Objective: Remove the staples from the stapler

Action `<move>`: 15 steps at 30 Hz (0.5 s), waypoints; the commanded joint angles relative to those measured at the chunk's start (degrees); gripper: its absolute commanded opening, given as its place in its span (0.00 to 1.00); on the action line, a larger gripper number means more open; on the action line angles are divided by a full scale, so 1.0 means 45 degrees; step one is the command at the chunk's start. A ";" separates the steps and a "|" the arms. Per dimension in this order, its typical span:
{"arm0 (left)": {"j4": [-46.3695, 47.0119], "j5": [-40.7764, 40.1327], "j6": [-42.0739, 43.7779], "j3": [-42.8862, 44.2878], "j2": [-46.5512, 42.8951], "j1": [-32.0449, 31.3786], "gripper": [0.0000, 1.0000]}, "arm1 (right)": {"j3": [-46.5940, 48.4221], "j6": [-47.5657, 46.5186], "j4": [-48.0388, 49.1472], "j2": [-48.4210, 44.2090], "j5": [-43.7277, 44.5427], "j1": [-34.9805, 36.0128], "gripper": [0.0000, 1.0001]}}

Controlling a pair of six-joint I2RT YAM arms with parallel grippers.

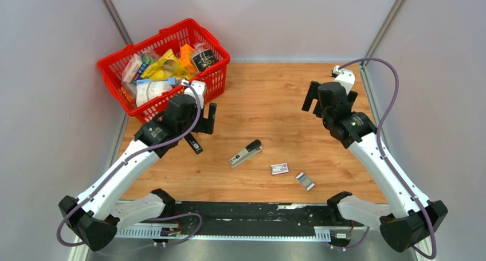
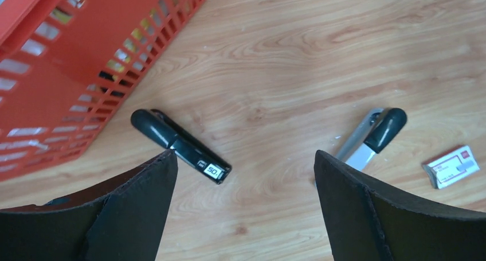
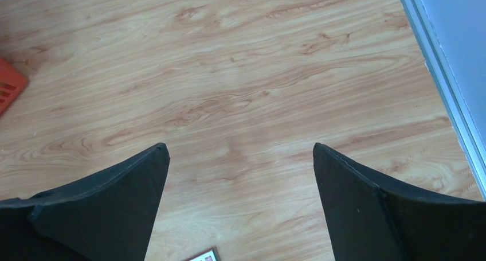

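The stapler (image 1: 245,153), black top over a silver-grey body, lies near the middle of the table; it also shows in the left wrist view (image 2: 375,135). A short silvery-grey strip (image 1: 305,181), which looks like the staples, lies on the wood to its right near the front edge. My left gripper (image 1: 204,122) is open and empty, above the wood left of the stapler (image 2: 243,155). My right gripper (image 1: 314,104) is open and empty, high over bare wood at the far right (image 3: 240,147).
A black bar with a "50" label (image 1: 193,144) lies under my left gripper (image 2: 180,146). A small white-and-red box (image 1: 279,168) lies right of the stapler (image 2: 453,166). A red basket (image 1: 220,71) full of goods stands at the back left.
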 commanded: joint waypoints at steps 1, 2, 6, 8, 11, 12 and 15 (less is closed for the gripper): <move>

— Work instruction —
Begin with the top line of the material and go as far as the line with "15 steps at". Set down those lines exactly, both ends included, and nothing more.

— Solved problem —
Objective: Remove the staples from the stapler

Action `<move>`: 15 steps at 30 Hz (0.5 s), waypoints; the commanded joint angles relative to those measured at the chunk's start (degrees); gripper: its absolute commanded opening, given as its place in its span (0.00 to 1.00); on the action line, a larger gripper number means more open; on the action line angles are divided by a full scale, so 1.0 means 45 degrees; step one is the command at the chunk's start. A ";" separates the steps and a "|" the arms. Per dimension in this order, its typical span:

This output is complete, so the exercise is closed.